Smoking is one of the most studied risk factors of ill-health, dating back to the landmark paper by Doll and Hill on smoking and cancer in 1950. We know smoking is harmful for health and especially for the respiratory system. The public health community was thus puzzled when the first reports (coming primarily from hospitalised patients in China) showed that the proportion of smokers was very low among patients hospitalised due to COVID-19. A proposed explanation was that nicotine could have biological effects protecting from SARS-CoV-2 binding to the respiratory system (therefore, reducing the risk of infection). Others suggested these findings could be due to selection bias, i.e. hospitalised patients were very different from the general population. As the COVID-19 pandemic went on, more studies in different settings confirmed the earlier results (see the excellent review by Simons et al), lending less credence to the selection bias hypothesis.  

 

A recent paper from our Tobrisk-CoV Consortium, “Tobacco use and risk of COVID-19 infection in the Finnish general population” published by Scientific Reports on November 28, 2022 shed some light to this paradoxical mystery. Nordic countries offer an exciting opportunity, not only for their beautiful data (and researchers :) but also because, besides smoking, people consume moist smokeless tobacco (snus). This is a small pouch of tobacco that goes under the lip. Snus contains high doses of nicotine but unlike cigarettes, not the other harmful chemicals from tobacco combustion. If nicotine was protective, we would expect a reduced risk of COVID-19 among snus users compared to non-users.  

 

On the contrary, our paper shows that snus users have a 68% higher risk of COVID-19 compared to non-users. Daily smokers also had a higher risk of COVID-19 but our confidence intervals were wide. In the period before COVID-19 vaccinations, daily smokers also showed a lower risk of COVID-19. We did not find clear evidence of an association for e-cigarettes and nicotine replacement products due to the low prevalence of their use. Taken together, our results suggest that nicotine might not have the protective role others have hypothesised.

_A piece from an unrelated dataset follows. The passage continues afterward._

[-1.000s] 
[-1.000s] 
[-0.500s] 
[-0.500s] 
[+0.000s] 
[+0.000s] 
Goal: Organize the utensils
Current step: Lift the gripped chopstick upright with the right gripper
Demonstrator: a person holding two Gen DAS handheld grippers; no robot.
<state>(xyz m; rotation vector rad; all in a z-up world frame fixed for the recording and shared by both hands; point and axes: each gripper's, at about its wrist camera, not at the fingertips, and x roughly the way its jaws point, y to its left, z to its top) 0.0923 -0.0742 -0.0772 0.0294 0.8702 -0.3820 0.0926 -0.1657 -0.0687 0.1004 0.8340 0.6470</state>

The data came from nationally representative surveys, reducing the risk of selection bias.  

 

If it wasn’t nicotine, what could it be? Smokers might be less exposed to the virus due to fewer social contacts, unobserved personality characteristics or jobs carried out in open spaces. Alternatively, some smokers might have chronic respiratory symptoms, meaning that they won’t get tested when cough or milder respiratory symptoms appear. Such selective testing could also be a potential explanation. Our coming papers are exploring some of these hypotheses, exciting! 

 

We also adopted a radical transparency approach in this paper, allowing the scientific community to have full insight on the study methods. We pre-registered the analyses, developed a harmonisation protocol to combine three population surveys (which is included in full in the Supplementary Appendix), built our models based on a directed acyclic graph and published the statistical code.